Memoirs Say Castro Called For Pre-Emptive Strike On U.S.

WASHINGTON - Fidel Castro urged the Soviet Union to launch a ``pre-emptive strike'' against the United States during the 1962 Cuban missile crisis, according to newly available recollections dictated by the former Soviet premier, Nikita Khrushchev.

``Castro suggested that to prevent our nuclear missiles from being destroyed, we should launch a pre-emptive strike against the United States,'' Khrushchev recalled. But, he added, after the Soviet Union installed 42 nuclear-armed missiles in Cuba, ``My comrades in the leadership and I realized that our friend Fidel totally failed to understand our purpose,'' that the missiles were supposed to be a deterrent against attack, not to be used against U.S. targets.

Khrushchev died in 1971. His recollections appear in a third volume of his memoirs that are excerpted in this week's Time magazine.

He confessed that ``our security organs'' had told him the missiles would not be detected right away by U.S. planes.

``Supposedly, the palm trees would keep our missiles from being seen from the air.'' But, he added, ``The security people turned out to be wrong. The Americans caught us in the act. . . .''

Khrushchev also recalled that Americans Julius and Ethel Rosenberg helped the Soviet Union ``master the production of nuclear energy faster that we would have otherwise, and . . . helped us produce our first atom bomb.''

``I was part of (Premier Josef) Stalin's circle when he

mentioned the Rosenbergs with warmth,'' he recalled.

``I cannot specifically say what kind of help they gave us, but I heard from both Stalin and (Vyacheslav) Molotov, then Minister of Foreign Affairs, that the Rosenbergs provided very significant help in accelerating the production of our atom bomb.''

The Rosenbergs were convicted of conspiracy to commit espionage.

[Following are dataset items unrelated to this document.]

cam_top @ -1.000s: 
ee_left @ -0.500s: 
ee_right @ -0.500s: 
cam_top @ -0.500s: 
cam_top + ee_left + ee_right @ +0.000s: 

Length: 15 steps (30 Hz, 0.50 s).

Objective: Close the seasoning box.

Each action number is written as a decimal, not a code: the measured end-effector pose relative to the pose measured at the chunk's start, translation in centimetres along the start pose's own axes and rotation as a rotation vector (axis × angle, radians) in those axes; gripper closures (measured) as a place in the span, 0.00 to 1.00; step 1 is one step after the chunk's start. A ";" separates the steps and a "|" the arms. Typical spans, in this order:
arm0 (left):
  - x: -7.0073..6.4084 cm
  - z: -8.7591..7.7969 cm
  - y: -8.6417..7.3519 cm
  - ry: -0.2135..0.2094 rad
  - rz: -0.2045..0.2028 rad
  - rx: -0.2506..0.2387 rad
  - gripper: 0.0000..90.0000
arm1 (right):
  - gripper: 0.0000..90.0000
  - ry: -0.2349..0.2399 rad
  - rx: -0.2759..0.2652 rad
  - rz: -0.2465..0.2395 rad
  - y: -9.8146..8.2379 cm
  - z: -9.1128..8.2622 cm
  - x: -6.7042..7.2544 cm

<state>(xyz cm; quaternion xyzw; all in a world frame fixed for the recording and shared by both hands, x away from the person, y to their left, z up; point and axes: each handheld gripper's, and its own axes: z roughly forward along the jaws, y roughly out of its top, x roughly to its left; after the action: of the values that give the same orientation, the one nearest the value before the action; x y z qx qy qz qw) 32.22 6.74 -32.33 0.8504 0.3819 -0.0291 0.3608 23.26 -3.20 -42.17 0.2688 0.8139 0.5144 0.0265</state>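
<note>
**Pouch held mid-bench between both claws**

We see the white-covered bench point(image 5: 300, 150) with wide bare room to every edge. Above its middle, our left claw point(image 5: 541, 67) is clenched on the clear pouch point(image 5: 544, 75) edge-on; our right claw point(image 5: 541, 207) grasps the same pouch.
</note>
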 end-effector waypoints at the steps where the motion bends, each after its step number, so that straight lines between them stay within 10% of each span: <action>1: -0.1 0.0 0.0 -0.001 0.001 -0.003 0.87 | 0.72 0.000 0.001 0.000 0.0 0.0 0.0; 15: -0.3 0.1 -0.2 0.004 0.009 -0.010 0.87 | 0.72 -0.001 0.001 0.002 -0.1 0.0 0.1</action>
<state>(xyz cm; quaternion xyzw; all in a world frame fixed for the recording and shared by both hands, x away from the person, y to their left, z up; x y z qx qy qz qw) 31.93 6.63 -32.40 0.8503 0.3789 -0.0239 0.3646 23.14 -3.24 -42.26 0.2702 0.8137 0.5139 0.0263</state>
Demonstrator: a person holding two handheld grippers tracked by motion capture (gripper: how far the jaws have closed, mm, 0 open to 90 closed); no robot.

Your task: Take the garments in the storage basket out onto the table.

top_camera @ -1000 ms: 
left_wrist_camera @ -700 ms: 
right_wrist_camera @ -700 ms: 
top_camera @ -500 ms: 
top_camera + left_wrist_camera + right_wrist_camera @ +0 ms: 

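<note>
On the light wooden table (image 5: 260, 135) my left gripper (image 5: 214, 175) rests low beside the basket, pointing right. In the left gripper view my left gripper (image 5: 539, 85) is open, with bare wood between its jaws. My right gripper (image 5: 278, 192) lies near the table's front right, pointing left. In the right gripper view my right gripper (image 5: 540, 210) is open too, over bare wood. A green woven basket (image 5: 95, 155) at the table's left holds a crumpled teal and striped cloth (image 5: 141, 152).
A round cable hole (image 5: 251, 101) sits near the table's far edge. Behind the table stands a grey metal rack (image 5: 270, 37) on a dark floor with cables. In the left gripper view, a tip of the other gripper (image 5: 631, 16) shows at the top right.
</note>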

They went to their deaths in the electric chair in New York in 1953, proclaiming their innocence.

Dictating into a tape recorder in the late 1960s, after he had been removed from office and was living under virtual house arrest in the village of Petrovo-Dalneye, Khrushchev also revealed shared attitudes with the reformer who followed him many years later, President Mikhail Gorbachev.

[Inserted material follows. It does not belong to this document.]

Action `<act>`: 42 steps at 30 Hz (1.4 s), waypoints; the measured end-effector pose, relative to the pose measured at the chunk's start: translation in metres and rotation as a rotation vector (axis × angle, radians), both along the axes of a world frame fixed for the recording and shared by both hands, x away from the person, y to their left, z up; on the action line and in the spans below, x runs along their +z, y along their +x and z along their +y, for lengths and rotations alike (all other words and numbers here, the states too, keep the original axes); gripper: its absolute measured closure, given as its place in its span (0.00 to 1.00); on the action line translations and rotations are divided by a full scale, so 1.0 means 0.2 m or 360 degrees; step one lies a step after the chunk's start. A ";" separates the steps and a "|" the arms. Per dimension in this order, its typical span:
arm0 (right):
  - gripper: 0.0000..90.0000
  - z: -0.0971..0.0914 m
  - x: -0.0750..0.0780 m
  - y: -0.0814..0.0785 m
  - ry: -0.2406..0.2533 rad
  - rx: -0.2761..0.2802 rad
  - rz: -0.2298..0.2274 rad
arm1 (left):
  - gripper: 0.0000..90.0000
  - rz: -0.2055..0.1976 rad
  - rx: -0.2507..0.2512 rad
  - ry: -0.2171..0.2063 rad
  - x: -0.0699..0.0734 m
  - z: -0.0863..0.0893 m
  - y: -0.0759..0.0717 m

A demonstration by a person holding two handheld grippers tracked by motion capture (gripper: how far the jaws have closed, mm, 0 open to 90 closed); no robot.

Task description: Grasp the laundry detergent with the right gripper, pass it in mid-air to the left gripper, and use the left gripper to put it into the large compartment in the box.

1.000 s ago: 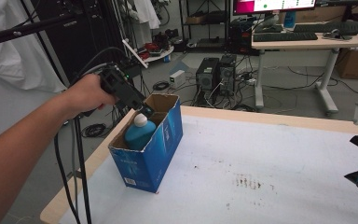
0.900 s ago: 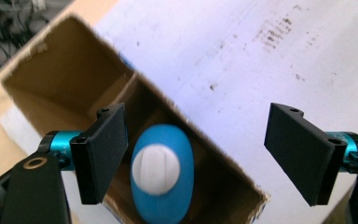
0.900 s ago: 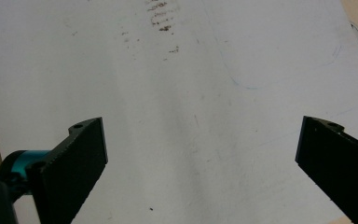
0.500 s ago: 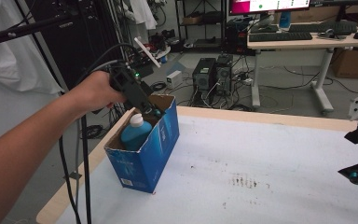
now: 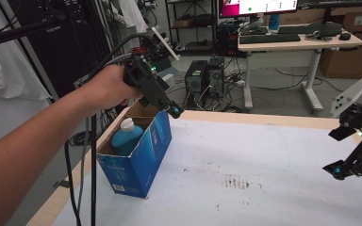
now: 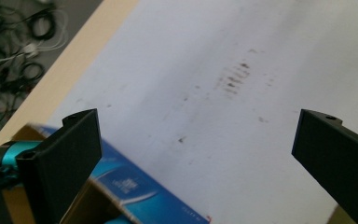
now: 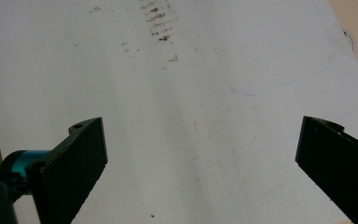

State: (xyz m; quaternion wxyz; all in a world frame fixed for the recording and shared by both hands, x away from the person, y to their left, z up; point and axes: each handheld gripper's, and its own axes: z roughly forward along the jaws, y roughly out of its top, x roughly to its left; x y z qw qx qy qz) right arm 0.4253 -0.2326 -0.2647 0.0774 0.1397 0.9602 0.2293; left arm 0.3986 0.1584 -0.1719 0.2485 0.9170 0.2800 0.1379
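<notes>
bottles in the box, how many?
1: a blue bottle with a white cap stands at the near end of the open blue box; the box walls may hide others.

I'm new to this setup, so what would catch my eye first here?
First the blue box at the table's left edge, open at the top, with a blue bottle standing inside. Just above it hangs the left claw, jaws wide apart and empty. Brown smudges mark the white tabletop.

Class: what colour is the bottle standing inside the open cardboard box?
The bottle is turquoise with a white cap, inside the blue box; clearest in the high view.
</notes>
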 end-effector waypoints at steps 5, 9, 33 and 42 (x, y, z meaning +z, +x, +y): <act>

Sounding much like Gorbachev today, Khrushchev lamented that the Soviet Union cannot feed itself, and suggested it should ``use the services of capitalism - the system we have made it our goal to defeat. . . .''

Although repression increased in his final years in office - he was ousted in 1964 - on the tapes Khrushchev sharply criticizes the suppression of human rights, questioning what kind of ``workers' paradise'' the Soviet Union could be if ``you have to keep people in chains.'' Denouncing what he called ``the most cruel'' censorship and warning that it would turn ideologues into ``police bullies,'' Khrushchev confessed regret that he had a hand in banning Boris Pasternak's novel ``Doctor Zhivago.''

In this final volume of Khrushchev's memoirs to be published next month by Little, Brown, the late Soviet leader:

-- Described Stalin as ``desperate'' in 1942 and said Stalin ``tried to make a very secret approach to Hitler during the war.'' According to Khrushchev, Stalin wanted to strike a deal giving Germany territory the Nazis occupied in the Ukraine, Byelorussia and even parts of the Russian Federation. But ``there was never any answer from Hitler.''

-- Said Stalin and others in the leadership misjudged the post-World War II direction of Europe. ``We had our hopes,'' Khrushchev said, that ``after the catastrophe'' of the war, and surrounded by its devastation, much of Europe - including Germany, France and Italy - would become communist. ``Stalin wasn't the only one who incorrectly predicted this,'' he said. ``All of us believed it.'' But, he added, ``The powerful economy of the U.S. prevented the devastated economies of the European countries from reaching the flashpoint of revolutionary explosion. . . .''

-- Called it ``a mistake to send our troops into Czechoslovakia'' in 1968, the year he was dictating, because the Czech people were ``our closest allies'' and sending in the Soviet troops ``is seen as a sign of disrespect for their government's sovereignty.'' Earlier, recalling debates over the 1956 invasion of Hungary, Khrushchev said one of his closest colleagues, Anastas Mikoyan, had been in Hungary trying to deal with the situation when he returned to Moscow to find the Soviet leadership had already decided to send in troops.